A growing and profitable industry, such as hair restoration, invariably invites competition. The statistics, as shown in the previous section, clearly demonstrate the problem that the industry is experiencing today, as the provider base increases almost daily. With few patients entering into the pool of potential candidates, each provider takes a relatively smaller market share than what was seen a decade ago when few doctors were offering such services to a wider audience of prospective candidates. We can divide the service providers into two categories: (1) the large clinics with huge marketing budgets (this will include the "wanna-be" docs with similar aspirations) and (2) the solo practitioners who tend to use limited advertising through yellow pages and newspapers for promotion. The larger groups will not have an easy time in the new market, as their heavy marketing budgets will make their cost of doing business too high and will force them to demand higher prices as competition from the "Ma and Pa" sectors offers more value to potential customers. These larger groups will also have difficulty producing a consistent quality product, as keeping up with changes in technology and in training and retaining staff will plague them. Many of their trained staff will "abandon ship" for opportunities with private practitioners who can offer competitive wages and more personalized nurturing.

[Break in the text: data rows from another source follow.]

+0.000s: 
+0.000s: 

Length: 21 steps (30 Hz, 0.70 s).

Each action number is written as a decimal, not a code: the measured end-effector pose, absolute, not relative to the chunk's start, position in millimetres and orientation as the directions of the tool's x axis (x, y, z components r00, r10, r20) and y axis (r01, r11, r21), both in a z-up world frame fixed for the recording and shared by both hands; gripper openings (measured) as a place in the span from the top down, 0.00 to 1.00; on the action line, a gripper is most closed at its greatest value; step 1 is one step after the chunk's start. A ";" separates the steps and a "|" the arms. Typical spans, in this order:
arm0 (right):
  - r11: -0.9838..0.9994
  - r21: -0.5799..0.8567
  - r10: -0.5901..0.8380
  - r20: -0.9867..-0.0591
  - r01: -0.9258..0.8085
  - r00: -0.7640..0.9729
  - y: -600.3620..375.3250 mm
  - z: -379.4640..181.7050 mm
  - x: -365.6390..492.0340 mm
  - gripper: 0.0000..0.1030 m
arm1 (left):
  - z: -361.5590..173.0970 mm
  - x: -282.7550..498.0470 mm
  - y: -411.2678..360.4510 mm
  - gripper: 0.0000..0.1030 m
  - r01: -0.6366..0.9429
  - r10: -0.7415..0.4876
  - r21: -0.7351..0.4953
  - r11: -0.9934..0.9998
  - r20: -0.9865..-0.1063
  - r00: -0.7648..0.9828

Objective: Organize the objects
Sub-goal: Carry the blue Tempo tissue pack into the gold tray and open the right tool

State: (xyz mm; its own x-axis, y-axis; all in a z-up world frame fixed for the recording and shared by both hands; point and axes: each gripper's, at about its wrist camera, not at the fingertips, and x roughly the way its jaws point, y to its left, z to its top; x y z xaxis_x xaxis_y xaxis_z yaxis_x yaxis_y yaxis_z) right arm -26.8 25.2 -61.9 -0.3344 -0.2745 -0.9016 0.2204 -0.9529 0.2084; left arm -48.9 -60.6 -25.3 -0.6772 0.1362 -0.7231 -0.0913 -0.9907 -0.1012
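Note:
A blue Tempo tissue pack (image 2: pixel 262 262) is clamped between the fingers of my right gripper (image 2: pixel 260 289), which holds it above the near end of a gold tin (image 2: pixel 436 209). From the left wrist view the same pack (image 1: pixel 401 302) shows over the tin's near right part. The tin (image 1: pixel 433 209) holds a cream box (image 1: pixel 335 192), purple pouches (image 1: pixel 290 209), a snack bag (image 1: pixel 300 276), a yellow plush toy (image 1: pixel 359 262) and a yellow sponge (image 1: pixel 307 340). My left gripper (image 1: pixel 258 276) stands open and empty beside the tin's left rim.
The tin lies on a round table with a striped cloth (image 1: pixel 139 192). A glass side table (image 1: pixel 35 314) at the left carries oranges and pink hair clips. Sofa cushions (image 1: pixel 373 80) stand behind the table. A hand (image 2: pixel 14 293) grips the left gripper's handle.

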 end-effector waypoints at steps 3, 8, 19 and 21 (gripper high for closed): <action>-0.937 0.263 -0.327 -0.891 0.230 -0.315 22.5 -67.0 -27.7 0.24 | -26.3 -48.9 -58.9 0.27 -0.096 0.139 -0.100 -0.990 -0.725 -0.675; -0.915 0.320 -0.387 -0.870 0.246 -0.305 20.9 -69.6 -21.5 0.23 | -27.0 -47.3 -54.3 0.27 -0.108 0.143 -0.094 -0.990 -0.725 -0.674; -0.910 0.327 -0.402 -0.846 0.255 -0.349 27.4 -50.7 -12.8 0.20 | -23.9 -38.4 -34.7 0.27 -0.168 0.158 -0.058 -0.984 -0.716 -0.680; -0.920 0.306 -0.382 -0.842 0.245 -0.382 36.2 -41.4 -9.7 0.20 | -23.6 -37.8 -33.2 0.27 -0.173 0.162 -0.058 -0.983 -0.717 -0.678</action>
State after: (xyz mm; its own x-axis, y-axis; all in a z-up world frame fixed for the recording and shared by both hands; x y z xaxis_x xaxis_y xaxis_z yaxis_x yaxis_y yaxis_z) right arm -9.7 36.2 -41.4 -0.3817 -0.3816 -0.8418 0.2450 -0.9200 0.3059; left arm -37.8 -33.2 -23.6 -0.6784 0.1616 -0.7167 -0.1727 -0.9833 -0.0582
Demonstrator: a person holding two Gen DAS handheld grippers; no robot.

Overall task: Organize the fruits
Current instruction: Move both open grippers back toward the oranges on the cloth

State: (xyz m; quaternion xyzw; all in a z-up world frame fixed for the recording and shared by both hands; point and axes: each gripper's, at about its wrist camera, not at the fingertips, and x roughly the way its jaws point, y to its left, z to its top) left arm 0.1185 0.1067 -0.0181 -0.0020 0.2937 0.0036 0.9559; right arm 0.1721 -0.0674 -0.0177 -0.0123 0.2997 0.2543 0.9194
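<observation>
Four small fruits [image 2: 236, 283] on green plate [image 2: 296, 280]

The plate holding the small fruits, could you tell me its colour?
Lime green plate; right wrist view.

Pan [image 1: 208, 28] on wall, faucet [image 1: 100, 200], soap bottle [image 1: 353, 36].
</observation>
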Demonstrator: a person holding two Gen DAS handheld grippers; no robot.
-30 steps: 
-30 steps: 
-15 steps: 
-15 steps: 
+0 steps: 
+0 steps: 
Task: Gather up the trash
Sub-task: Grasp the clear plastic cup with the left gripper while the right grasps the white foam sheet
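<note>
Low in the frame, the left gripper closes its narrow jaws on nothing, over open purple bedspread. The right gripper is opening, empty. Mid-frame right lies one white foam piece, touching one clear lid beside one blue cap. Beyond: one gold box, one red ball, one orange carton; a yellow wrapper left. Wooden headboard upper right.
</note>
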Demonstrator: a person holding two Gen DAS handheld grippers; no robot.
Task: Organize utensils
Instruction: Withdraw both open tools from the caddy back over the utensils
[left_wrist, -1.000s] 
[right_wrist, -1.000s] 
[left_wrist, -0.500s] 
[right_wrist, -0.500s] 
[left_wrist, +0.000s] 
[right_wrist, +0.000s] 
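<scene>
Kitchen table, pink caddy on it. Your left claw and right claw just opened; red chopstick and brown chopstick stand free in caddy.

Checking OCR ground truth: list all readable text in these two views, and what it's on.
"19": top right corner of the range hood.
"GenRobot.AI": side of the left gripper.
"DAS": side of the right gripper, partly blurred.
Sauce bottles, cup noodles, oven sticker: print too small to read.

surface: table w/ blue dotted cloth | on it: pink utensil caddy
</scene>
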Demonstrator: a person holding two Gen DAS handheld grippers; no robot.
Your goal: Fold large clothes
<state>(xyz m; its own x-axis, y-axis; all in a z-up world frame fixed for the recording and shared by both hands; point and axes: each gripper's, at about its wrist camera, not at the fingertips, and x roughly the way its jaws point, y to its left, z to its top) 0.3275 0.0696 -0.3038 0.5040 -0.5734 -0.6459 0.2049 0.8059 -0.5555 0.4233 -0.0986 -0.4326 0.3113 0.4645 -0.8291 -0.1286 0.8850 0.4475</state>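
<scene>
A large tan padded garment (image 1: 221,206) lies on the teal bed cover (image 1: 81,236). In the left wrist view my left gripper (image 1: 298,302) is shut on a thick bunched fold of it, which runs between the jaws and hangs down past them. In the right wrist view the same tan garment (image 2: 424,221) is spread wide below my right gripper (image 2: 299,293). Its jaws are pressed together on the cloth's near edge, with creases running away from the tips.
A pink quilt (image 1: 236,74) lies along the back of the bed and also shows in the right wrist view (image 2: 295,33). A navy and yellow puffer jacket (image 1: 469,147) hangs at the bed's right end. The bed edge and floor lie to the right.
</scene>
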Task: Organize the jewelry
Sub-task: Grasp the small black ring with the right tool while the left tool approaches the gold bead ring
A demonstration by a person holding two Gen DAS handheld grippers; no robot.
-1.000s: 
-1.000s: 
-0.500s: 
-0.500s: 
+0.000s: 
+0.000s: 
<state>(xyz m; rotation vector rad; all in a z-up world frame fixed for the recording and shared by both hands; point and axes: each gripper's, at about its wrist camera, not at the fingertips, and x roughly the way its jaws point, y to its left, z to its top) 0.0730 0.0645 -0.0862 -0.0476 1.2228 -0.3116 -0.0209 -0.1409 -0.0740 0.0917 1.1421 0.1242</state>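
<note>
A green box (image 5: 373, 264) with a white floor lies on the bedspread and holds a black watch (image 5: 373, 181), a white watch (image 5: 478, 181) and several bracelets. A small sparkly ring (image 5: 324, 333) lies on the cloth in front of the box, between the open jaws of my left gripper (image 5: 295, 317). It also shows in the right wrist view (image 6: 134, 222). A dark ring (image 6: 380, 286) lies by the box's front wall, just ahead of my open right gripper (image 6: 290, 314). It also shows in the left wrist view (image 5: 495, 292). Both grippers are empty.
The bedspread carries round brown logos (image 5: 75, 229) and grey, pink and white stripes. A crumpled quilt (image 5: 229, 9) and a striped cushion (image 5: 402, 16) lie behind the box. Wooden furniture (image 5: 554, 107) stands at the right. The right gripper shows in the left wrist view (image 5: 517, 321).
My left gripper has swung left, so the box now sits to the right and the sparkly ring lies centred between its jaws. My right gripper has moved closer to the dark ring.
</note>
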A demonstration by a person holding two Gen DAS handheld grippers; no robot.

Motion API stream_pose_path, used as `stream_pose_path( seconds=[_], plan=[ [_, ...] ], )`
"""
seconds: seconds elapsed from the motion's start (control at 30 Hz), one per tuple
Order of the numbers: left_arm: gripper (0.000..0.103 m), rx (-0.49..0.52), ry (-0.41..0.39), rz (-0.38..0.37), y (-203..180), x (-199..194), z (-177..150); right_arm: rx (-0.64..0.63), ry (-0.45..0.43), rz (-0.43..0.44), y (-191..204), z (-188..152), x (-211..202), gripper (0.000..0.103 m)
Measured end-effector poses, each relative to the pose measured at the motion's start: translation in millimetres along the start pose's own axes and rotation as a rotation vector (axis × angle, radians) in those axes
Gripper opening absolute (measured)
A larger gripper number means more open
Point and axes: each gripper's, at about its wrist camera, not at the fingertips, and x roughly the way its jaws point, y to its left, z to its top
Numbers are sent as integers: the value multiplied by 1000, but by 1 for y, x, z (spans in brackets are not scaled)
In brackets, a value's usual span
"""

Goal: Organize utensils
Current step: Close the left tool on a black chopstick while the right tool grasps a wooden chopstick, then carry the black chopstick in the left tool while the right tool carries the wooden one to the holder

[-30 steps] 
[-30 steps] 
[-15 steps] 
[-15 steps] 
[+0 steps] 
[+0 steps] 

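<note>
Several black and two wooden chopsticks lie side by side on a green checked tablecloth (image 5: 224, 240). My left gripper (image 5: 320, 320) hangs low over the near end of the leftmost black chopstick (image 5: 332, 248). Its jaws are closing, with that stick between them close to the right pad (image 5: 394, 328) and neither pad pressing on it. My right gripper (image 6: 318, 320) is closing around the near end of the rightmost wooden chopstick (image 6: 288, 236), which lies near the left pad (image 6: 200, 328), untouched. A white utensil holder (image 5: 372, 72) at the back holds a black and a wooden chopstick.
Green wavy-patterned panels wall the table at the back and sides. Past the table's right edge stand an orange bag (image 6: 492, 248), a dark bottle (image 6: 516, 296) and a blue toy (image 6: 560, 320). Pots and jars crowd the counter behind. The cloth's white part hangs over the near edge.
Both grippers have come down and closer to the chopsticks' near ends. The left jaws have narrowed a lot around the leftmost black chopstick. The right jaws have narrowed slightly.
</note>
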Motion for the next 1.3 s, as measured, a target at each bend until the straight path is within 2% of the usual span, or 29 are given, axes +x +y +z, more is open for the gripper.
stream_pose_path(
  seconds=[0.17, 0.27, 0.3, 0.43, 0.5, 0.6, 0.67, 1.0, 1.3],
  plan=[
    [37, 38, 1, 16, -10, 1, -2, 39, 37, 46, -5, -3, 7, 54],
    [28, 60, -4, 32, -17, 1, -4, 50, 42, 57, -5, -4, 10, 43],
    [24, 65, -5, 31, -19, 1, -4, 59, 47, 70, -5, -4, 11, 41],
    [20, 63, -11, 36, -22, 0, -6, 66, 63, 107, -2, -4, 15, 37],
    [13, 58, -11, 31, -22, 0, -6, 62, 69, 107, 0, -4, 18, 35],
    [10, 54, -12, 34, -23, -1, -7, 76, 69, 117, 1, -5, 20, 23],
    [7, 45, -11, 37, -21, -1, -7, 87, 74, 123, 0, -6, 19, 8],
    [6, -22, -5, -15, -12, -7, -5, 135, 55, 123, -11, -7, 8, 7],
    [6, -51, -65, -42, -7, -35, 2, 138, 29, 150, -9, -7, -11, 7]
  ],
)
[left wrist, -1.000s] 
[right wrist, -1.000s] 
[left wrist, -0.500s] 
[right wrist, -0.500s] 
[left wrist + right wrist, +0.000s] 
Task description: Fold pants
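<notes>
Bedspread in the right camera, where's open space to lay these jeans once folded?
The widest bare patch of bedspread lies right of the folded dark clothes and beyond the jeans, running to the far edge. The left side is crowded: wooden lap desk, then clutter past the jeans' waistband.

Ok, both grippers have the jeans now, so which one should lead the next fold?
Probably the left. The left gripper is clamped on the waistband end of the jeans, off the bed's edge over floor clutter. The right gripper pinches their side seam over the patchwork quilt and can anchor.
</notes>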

Many doctors who start working for these larger groups will spin off on their own, taking trained staff with them. The larger groups will have the problem of maintaining "spirit-de-corps," for they will lack the nurturing capability for employees that the individual "Ma and Pa" practitioner can exploit. That "spirit-de-corps" is the foundation for staff retention, and it produces a far more effective "sales" process at the grass root level where the potential candidates interact.

The Future Standard of Care

Much of the focus on the newly emerging follicular unit extraction (FUE) procedure has been misdirected and has only served to confuse the market and cloud the issues on the follicular unit standard, which I believe will still remain the gold standard for many years to come. In either case, follicular units are the harvested target transplant graft, so the argument for or against FUE or strip harvesting does not really matter. Furthermore, the FUE technique has limitations that have not been realized by those embarking on such a course of action. Most doctors have wisely stayed away from FUE, as yields in many hands will be disappointing. Considering that our article has been out for less than a year (at the time of this writing), it is surprising how many "experts" have bet their future on this technique.

Conclusion

Hair transplant surgeries are increasing over a wider base of physician providers. As the number of new patients entering the field rises, I believe that the number of providers will increase disproportionably, reducing even further the market share for each of those presently in the business. Standards are rising and quality is becoming more predictable as prices fall. One would expect this in a commodity type of service business. With the advent of enabling technologies shortly to appear, the hair transplant business will go the way of vision correction as the practitioners who offered Lasik became more and more competitive. For those few who build and maintain a good personal physician/patient relationship, the future will always be bright-because patient loyalty is the only security left before us.